The complete mechanics of the heating system for the new warehouse are very much on display and used as a working example for students taking classes at Legend University.
During our visit about 30 contractors were attending a two-day session at the “Big House,” which offers classroom instruction and hands-on training in a full array of radiant heating and cooling applications, including a LoopCAD software workshop.
“Attendees receive a special introductory price for LoopCAD with Legend add-on,” Tennant explains. “We’ll even provide a laptop for attendees during training if they don’t have one.”

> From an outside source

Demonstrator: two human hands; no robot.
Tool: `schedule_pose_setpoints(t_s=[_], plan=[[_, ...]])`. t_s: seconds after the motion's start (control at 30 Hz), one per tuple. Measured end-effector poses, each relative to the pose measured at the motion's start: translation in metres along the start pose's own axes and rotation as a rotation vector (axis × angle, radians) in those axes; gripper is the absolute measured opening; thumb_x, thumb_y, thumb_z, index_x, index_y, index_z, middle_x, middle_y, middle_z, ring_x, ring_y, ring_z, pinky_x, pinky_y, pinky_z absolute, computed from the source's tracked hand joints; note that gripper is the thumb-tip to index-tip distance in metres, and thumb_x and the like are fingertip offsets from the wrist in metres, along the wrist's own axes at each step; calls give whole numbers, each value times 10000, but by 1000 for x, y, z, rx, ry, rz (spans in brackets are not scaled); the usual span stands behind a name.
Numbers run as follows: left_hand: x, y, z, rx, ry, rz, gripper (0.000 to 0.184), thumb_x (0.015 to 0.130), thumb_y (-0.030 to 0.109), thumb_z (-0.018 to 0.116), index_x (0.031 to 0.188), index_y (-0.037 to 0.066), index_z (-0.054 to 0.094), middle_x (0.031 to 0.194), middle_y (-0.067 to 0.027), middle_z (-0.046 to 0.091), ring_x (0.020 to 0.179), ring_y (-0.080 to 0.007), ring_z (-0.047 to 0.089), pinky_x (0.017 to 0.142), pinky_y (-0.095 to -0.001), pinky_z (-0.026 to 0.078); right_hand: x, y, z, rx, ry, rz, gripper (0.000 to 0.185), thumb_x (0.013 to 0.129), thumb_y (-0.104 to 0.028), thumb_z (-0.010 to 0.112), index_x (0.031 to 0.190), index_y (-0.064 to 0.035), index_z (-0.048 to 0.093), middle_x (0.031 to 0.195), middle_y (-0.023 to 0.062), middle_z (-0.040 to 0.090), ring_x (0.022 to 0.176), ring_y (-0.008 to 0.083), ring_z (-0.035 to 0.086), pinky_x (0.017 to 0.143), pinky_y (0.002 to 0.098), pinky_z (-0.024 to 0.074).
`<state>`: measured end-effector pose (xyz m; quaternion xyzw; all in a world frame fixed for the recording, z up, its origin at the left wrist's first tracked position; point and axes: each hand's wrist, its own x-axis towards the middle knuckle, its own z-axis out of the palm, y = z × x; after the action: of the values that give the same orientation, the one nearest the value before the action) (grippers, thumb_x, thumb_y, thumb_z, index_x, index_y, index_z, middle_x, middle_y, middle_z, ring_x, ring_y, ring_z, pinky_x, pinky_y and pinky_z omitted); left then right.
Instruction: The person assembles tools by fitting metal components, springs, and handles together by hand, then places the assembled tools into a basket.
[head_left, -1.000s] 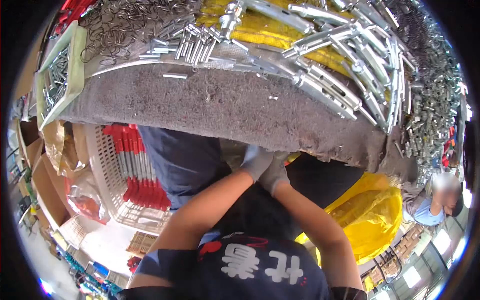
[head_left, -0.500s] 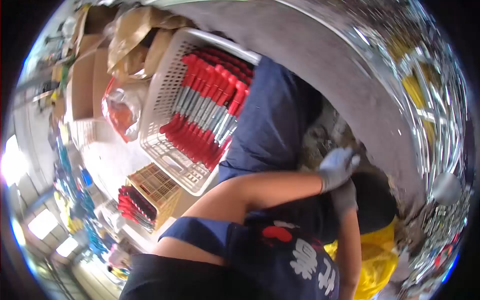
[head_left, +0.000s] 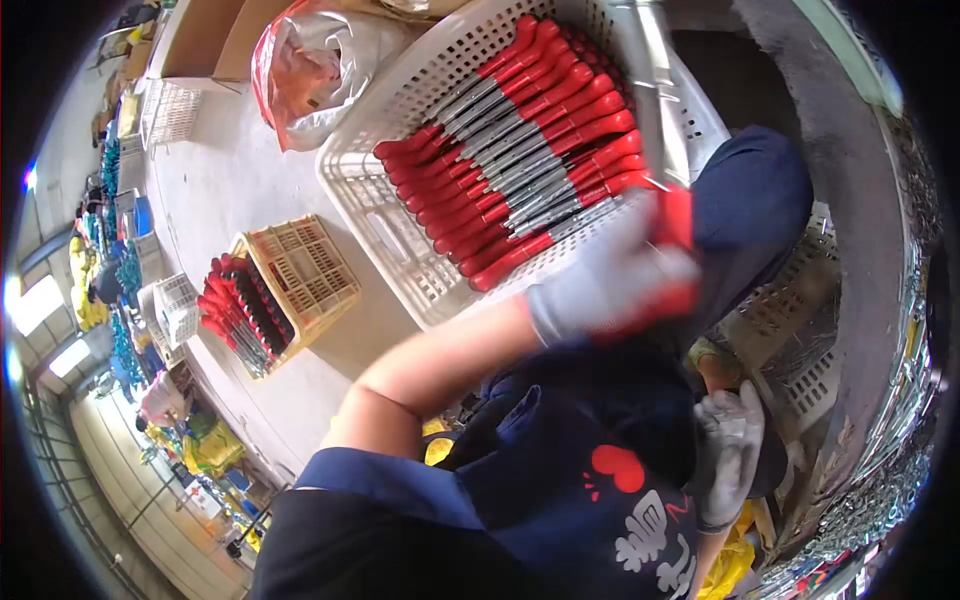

Meanwhile, the expansion isn’t the only thing new at the company’s headquarters.
Legend invested in extrusion equipment at the Michigan site about five years ago to manufacture its HyperPure PE-RT (Bimodal Polyethylene, Raised Temperature) tubing for plumbing installation that is 100 percent recyclable.
“The benefits of HyperPure are that it’s flexible so it lays flat, making it easier to install,” Tennant adds. It’s also backed by the company’s 100-year warranty.
The company had been operating one extruder at the headquarters, but added a second last year. The new one is more automated than the original machine, but both are capable of turning out 100 feet of pipe in 60 seconds for about 100,000 linear feet a day. Each roll of HyperPure proudly includes a “Made in Michigan” symbol.
Founded in 1988, Legend Valve distributes 10,000 different products for more than 80 types of residential, commercial and industrial applications. The company operates another warehousing facility in Reno, Nevada.